Я не знаю, что они обо мне подумали, но вскоре раздвинулась дверь и, чуть ссутулившись, вошел Элефантус. Он сел возле меня и наклонил ко мне свои худые плечи. "Ну, вот, – подумал я, – вот теперь я живу по-настоящему. Я теперь одновременно вспоминаю тех, четверых, тоскую по Сане, маюсь от собственной неприспособленности к этой жизни, мчащейся со скоростью курьерских мобилей, скучаю по Педелю, и вот теперь снова буду беспокоиться об Элефантусе, который по моей милости, кажется, может ослепнуть. Если бы меня мучило что-нибудь одно – это было бы, как в плохом романе: «одна мысль не давала ему покоя…» Так бывает и во сне – одна мысль. А когда начинается настоящая жизнь – наваливаются сразу тридцать три повода для переживаний.
– Как вы себя чувствуете? – спросил я Элефантуса. Всегда такой сдержанный, Элефантус позволил себе удивиться.
– Благодарю вас, но мне кажется, это меня должно волновать ваше самочувствие.
– Вы обращаетесь со мной, как с больным ребенком, доктор Элиа. А я хочу знать: могу ли я быть с людьми? Представляю ли я опасность для окружающих? Мне это нужно, необходимо знать, поймите меня…
Элефантус зашевелил ресницами:
– Мы предполагали, что так может быть. Но я уверяю вас, что все наши предосторожности были напрасны – вы не несете в себе никакого излучения, ни первичного, ни наведенного.
– Но Патери Пат специалист в этой области. И он опасается…
– В какой-то мере я тоже… специалист.
Мне стало неудобно.
– Простите меня, – продолжал Элефантус. – Теперь я могу вам признаться, что мы намеренно старались оградить вас от внешнего мира. Патери Пат считал это обязательным для вашего скорейшего приобщения к ритму жизни всего человечества. Здесь, в укромном уголке Швейцарского заповедника, вы должны были без всяких помех овладеть своей специальностью в той степени, чтобы не чувствовать себя на Земле чужим и неумелым. Мы взяли на себя право решать за другого человека, как ему жить. Мы не имели этого права. Мы ошиблись, и в первую очередь виноват перед вами я, потому что согласился с Патери Патом и… еще одним человеком.

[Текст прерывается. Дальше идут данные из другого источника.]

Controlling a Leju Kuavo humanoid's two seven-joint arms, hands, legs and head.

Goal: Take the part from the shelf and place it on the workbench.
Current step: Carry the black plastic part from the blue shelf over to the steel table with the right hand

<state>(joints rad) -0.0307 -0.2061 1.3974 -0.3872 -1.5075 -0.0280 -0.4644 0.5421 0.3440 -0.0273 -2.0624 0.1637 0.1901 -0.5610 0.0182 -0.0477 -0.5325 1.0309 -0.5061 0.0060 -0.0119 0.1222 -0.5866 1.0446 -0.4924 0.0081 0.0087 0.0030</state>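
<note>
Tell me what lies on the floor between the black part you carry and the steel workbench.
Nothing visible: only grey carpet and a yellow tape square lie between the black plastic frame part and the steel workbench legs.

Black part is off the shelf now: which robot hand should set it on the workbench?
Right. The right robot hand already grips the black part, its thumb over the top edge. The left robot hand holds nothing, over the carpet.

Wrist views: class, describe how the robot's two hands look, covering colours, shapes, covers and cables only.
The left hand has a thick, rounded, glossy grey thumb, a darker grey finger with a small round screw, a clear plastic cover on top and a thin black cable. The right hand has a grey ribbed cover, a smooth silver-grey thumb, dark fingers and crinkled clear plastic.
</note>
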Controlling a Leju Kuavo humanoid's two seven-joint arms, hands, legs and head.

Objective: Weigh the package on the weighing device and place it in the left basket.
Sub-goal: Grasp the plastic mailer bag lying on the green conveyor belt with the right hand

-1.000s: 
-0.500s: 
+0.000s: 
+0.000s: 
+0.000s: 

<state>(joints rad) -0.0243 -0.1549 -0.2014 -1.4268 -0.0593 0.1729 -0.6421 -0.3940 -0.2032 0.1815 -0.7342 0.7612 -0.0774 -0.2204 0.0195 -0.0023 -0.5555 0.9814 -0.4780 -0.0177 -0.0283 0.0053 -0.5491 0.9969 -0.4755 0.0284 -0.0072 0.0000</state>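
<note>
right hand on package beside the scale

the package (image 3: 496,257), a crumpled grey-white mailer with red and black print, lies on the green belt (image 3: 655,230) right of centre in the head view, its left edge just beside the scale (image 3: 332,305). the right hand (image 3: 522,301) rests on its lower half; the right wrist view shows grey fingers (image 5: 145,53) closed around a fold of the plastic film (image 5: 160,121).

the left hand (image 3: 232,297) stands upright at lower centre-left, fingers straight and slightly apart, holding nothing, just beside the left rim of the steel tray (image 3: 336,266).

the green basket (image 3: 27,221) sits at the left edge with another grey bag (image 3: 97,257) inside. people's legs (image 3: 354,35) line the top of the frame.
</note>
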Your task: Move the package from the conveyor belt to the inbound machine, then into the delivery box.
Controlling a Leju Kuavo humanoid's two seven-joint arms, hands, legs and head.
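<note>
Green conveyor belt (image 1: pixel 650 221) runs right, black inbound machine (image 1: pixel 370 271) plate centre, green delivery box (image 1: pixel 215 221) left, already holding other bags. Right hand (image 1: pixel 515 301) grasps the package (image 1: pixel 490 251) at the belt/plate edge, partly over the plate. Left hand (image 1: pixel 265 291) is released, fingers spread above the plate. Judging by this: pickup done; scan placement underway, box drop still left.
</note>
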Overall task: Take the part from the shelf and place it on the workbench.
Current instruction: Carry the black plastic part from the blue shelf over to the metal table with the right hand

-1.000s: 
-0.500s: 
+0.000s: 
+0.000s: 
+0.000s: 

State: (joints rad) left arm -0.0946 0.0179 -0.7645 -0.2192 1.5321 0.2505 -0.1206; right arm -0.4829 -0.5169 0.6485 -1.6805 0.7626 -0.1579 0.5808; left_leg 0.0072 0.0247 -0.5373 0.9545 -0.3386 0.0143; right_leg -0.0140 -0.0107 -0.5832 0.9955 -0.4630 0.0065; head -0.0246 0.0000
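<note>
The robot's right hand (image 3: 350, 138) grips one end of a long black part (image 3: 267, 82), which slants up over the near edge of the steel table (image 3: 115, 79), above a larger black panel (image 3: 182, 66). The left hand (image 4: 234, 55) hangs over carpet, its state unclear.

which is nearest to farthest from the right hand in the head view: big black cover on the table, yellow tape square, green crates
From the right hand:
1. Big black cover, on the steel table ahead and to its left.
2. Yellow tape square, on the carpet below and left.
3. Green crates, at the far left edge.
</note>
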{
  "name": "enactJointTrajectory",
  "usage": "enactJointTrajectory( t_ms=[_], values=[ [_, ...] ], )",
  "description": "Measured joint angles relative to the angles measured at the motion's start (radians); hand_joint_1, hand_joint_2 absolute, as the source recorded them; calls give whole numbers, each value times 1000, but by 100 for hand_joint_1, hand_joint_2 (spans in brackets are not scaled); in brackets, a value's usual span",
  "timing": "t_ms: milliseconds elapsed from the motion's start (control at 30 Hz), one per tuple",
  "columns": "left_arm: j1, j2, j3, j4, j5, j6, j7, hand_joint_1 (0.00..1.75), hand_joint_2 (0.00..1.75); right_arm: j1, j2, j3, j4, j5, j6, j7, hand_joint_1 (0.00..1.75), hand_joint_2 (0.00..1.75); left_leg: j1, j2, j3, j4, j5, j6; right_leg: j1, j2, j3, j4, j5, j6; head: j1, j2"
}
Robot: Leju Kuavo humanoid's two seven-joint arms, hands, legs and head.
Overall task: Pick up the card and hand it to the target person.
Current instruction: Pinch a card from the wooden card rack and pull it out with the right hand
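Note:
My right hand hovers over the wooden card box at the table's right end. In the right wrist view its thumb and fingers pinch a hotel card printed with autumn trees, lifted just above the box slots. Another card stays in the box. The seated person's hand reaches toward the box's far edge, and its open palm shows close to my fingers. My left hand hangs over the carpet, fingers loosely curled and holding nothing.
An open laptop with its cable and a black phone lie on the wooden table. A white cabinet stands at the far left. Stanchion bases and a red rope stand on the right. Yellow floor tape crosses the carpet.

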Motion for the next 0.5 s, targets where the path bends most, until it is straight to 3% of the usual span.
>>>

– Не нужно, доктор Элиа, – я положил руку на его сухую ладонь. – Все будет хорошо. Он грустно взглянул на меня:
– Может быть… Может быть, у вас и будет все хорошо. – Он поднялся. – Вы здоровы, Рамон. И еще: послезавтра – Новый год. Вы помните?
– Да, да, конечно. – Не имел представления…
Он быстро, чуть наклонившись вперед, пошел к выходу. Он тоже все время куда-то торопился.